GOAL OF THE EXERCISE: Set down all of the entries word for word, omitting the images they contain.

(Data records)

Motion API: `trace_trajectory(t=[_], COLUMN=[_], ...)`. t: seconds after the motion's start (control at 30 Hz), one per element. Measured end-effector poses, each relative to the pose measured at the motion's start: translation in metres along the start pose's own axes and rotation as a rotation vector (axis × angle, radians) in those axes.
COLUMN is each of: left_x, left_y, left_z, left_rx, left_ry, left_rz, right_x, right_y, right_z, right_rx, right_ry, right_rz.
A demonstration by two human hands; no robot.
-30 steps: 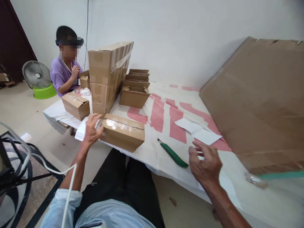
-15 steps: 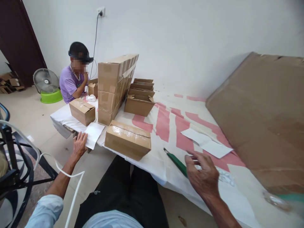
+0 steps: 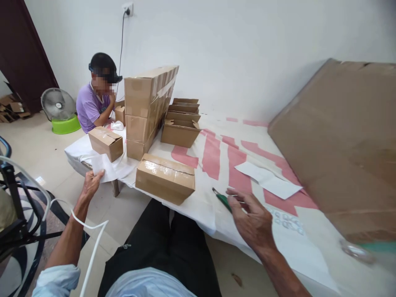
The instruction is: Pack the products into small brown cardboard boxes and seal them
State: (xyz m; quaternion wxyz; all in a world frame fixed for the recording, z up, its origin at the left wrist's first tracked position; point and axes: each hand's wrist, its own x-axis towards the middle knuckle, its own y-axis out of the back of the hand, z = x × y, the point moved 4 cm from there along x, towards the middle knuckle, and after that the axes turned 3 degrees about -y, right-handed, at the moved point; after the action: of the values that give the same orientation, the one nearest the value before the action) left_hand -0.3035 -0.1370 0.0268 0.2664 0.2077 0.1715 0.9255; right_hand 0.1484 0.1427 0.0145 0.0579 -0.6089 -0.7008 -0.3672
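My left hand [image 3: 92, 183] pinches the edge of a small white sheet [image 3: 104, 167], lifted at the table's left front edge. Over the table's front part, my right hand [image 3: 252, 218] has its fingers curved and apart, beside a green-handled tool [image 3: 223, 201] that lies on the cloth and is partly covered by the hand. A closed, taped cardboard box [image 3: 165, 179] sits between my hands. Another closed box [image 3: 105, 143] stands just behind the sheet. A longer white paper [image 3: 268, 180] rests beyond my right hand.
Stacked taped boxes [image 3: 137, 99] rise at centre left, with open boxes [image 3: 180, 132] beside them. A large cardboard sheet [image 3: 346, 148] leans at the right. A person [image 3: 89, 103] in purple sits at the far left end. A white cable [image 3: 93, 225] crosses near my left arm.
My left hand has moved left and raised the white sheet off the table edge. My right hand has shifted left, over more of the green handle.
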Motion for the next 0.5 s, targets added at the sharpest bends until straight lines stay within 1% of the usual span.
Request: trace_trajectory(t=[0.1, 0.17, 0.23, 0.27, 0.33, 0.37, 0.4, 0.43, 0.5], left_x=[-0.013, -0.023, -0.033, -0.038, -0.048, -0.053, -0.055, -0.057, -0.061], left_y=[0.007, 0.007, 0.003, -0.001, -0.016, -0.025, -0.035, -0.046, -0.070], left_z=[0.026, 0.045, 0.067, 0.080, 0.104, 0.115, 0.125, 0.134, 0.148], left_rx=[-0.178, -0.326, -0.391, -0.371, -0.288, -0.240, -0.197, -0.163, -0.108], left_ry=[0.069, 0.142, 0.186, 0.181, 0.128, 0.096, 0.054, 0.010, -0.060], left_rz=[-0.058, -0.172, -0.368, -0.494, -0.773, -0.904, -0.984, -1.055, -1.204], right_x=[-0.001, 0.000, 0.000, -0.001, -0.006, -0.009, -0.012, -0.015, -0.019], right_y=[-0.010, -0.017, -0.022, -0.023, -0.025, -0.027, -0.031, -0.036, -0.046], right_z=[-0.013, -0.028, -0.049, -0.062, -0.093, -0.109, -0.123, -0.135, -0.147], right_rx=[0.081, 0.126, 0.169, 0.193, 0.264, 0.303, 0.349, 0.397, 0.505], right_ry=[-0.019, 0.000, 0.034, 0.054, 0.107, 0.130, 0.153, 0.169, 0.150], right_rz=[-0.079, -0.155, -0.234, -0.274, -0.371, -0.446, -0.530, -0.645, -0.862])
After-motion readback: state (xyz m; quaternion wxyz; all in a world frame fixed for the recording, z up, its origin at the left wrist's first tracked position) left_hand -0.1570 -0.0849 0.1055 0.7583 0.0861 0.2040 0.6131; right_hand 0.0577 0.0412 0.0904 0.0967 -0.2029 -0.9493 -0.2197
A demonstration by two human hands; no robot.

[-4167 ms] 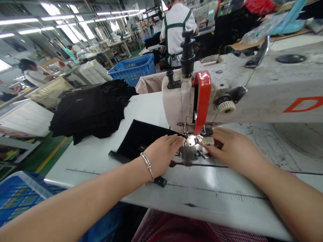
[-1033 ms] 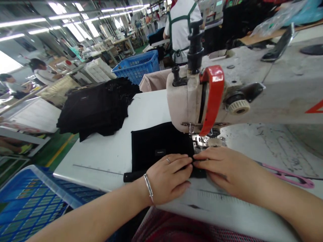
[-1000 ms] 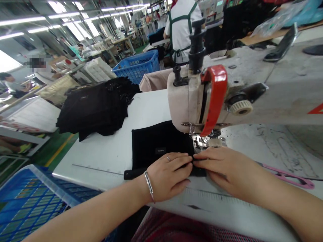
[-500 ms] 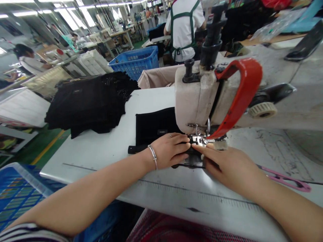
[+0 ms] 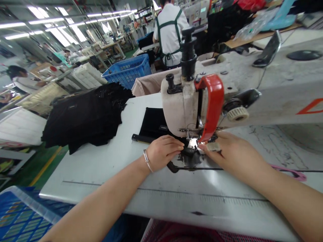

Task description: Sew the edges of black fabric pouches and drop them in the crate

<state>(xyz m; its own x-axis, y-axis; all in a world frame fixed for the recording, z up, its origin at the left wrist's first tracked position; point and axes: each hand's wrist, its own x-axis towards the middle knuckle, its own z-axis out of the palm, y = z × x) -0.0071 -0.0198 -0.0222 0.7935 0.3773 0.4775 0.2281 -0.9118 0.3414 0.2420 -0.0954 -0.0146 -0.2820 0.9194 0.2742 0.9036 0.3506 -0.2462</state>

OUTPUT FOR THIS EXERCISE:
Motion API: `trace_trajectory(t=[_], COLUMN=[_], ...)`. t: seconds after the motion's start (control at 30 Hz), one per element. Measured end-effector poses, each relative to the pose measured at the motion's start: translation in metres along the start pose's own axes and rotation as a rotation vector (axis × angle, radians) in those axes.
COLUMN is each of: left_x, left_y, left_z, left_rx, left_ry, left_rz, right_x, right_y, right_z, right_rx, right_ry, right_rz.
A demonstration by two human hands; no robot.
-30 steps: 
-15 steps: 
+0 steps: 
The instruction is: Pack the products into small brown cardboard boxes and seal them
State: (xyz m; quaternion wxyz; all in a world frame fixed for the recording, z up, its origin at the left wrist's first tracked position; point and axes: each hand's wrist, its own x-axis towards the middle knuckle, its own y-axis out of the back of the hand, z = x × y, the point moved 4 cm from there along x, towards the middle knuckle, and after that the axes turned 3 degrees about -y, right-handed, at the moved point; after the action: of the values that give the same orientation, the one nearest the value before the action) left_hand -0.3035 -0.1370 0.0268 0.2664 0.2077 0.1715 0.9255; right_hand 0.1484 0.1427 0.0145 0.0579 -0.6089 -0.7008 -0.3672
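My left hand [image 3: 92, 183] pinches the edge of a small white sheet [image 3: 104, 167], lifted at the table's left front edge. Over the table's front part, my right hand [image 3: 252, 218] has its fingers curved and apart, beside a green-handled tool [image 3: 223, 201] that lies on the cloth and is partly covered by the hand. A closed, taped cardboard box [image 3: 165, 179] sits between my hands. Another closed box [image 3: 105, 143] stands just behind the sheet. A longer white paper [image 3: 268, 180] rests beyond my right hand.
Stacked taped boxes [image 3: 137, 99] rise at centre left, with open boxes [image 3: 180, 132] beside them. A large cardboard sheet [image 3: 346, 148] leans at the right. A person [image 3: 89, 103] in purple sits at the far left end. A white cable [image 3: 93, 225] crosses near my left arm.
My left hand has moved left and raised the white sheet off the table edge. My right hand has shifted left, over more of the green handle.
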Motion for the next 0.5 s, targets added at the sharpest bends until straight lines stay within 1% of the usual span.
Request: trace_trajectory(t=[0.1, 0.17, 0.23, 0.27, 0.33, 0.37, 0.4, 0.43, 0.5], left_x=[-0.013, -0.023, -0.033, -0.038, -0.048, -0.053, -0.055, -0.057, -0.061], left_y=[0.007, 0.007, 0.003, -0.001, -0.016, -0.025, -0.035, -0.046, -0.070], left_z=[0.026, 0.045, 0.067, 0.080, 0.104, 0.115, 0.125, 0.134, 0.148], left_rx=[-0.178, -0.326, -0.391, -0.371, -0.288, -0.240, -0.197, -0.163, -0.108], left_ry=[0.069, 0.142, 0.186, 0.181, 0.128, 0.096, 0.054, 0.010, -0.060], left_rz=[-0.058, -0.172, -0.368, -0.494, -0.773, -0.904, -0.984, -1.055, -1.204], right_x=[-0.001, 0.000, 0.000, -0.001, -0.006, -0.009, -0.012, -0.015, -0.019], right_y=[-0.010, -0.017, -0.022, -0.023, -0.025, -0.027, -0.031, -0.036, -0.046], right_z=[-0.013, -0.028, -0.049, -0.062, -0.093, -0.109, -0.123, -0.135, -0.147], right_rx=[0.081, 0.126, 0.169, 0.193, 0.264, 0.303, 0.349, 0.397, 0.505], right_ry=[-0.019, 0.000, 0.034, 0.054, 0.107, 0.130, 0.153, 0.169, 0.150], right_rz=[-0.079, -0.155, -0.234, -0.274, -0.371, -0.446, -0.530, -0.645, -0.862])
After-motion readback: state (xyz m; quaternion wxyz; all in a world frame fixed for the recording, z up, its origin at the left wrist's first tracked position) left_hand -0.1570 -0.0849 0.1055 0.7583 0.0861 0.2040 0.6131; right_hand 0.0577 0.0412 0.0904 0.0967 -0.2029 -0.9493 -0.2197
A demonstration by two human hands; no robot.

[-4167 ms] 
[-1033 ms] 
[-1000 ms] 
[-500 ms] 
[+0 ms] 

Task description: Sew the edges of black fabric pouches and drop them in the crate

<state>(xyz m; its own x-axis, y-axis; all in a world frame fixed for the recording, z up, its origin at the left wrist's first tracked position; point and axes: each hand's wrist, its own x-axis towards the middle knuckle, its own z-axis out of the palm, y = z × x) -0.0071 -0.0198 -0.0222 0.7935 0.3773 0.4775 0.2281 -0.9118 0.3414 0.2420 -0.0954 -0.0146 -0.2820 0.9194 0.2742 0.9036 0.3506 -0.2462</state>

Reply complete, and nothing else is required.